(Working data)

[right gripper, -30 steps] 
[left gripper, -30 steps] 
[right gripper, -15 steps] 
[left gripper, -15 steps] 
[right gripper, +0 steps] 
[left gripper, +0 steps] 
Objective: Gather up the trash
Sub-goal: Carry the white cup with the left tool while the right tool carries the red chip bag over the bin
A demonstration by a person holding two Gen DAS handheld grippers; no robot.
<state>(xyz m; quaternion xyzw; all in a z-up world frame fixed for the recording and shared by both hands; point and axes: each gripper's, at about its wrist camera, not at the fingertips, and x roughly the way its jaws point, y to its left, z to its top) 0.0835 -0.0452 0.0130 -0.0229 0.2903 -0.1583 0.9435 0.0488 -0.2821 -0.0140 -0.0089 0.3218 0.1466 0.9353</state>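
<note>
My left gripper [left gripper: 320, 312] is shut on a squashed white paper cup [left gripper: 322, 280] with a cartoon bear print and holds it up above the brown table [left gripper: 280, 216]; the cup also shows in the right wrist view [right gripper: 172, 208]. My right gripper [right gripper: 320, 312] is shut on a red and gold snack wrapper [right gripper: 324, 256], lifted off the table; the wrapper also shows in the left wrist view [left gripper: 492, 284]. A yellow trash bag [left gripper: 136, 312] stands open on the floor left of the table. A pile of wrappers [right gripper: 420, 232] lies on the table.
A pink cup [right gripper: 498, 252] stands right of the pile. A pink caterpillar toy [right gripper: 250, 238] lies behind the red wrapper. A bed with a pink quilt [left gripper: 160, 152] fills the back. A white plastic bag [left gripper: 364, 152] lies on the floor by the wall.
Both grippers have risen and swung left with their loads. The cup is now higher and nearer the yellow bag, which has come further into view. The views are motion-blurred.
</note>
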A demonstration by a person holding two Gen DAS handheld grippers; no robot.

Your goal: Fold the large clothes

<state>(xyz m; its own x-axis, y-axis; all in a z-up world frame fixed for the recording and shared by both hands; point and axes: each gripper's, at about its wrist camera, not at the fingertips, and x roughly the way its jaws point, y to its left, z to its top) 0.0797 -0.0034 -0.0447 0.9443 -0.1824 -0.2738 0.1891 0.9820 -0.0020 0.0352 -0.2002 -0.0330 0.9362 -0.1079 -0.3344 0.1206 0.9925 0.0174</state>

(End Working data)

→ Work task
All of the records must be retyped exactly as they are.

→ Completed exercise
[right gripper, -30 steps] 
[left gripper, -30 steps] 
[right gripper, -15 steps] 
[left gripper, -15 steps] 
[right gripper, +0 steps] 
[left gripper, +0 steps] 
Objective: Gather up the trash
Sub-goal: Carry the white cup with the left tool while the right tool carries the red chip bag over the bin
A demonstration by a person holding two Gen DAS handheld grippers; no robot.
<state>(xyz m; quaternion xyzw; all in a z-up world frame fixed for the recording and shared by both hands; point and axes: each gripper's, at about its wrist camera, not at the fingertips, and x roughly the way its jaws point, y to its left, z to its top) 0.0835 -0.0452 0.0130 -0.0229 0.2903 -0.1583 0.9435 0.0488 -0.2821 -0.0140 -0.0089 0.3218 0.1466 0.9353</state>
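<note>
My left gripper [left gripper: 320, 312] is shut on a squashed white paper cup [left gripper: 322, 280] with a cartoon bear print and holds it up above the brown table [left gripper: 280, 216]; the cup also shows in the right wrist view [right gripper: 172, 208]. My right gripper [right gripper: 320, 312] is shut on a red and gold snack wrapper [right gripper: 324, 256], lifted off the table; the wrapper also shows in the left wrist view [left gripper: 492, 284]. A yellow trash bag [left gripper: 136, 312] stands open on the floor left of the table. A pile of wrappers [right gripper: 420, 232] lies on the table.
A pink cup [right gripper: 498, 252] stands right of the pile. A pink caterpillar toy [right gripper: 250, 238] lies behind the red wrapper. A bed with a pink quilt [left gripper: 160, 152] fills the back. A white plastic bag [left gripper: 364, 152] lies on the floor by the wall.
Both grippers have risen and swung left with their loads. The cup is now higher and nearer the yellow bag, which has come further into view. The views are motion-blurred.
</note>
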A demonstration by a person holding two Gen DAS handheld grippers; no robot.

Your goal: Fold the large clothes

<state>(xyz m; its own x-axis, y-axis; all in a z-up world frame fixed for the recording and shared by both hands; point and axes: each gripper's, at about its wrist camera, not at the fingertips, and x roughly the way its jaws point, y to its left, z to its top) 0.0797 -0.0034 -0.0447 0.9443 -0.1824 -0.2738 0.1891 0.9820 -0.0020 0.0352 -0.2002 -0.0330 0.9362 -0.1079 -0.3344 0.1206 0.9925 0.0174</state>

That concludes the exercise.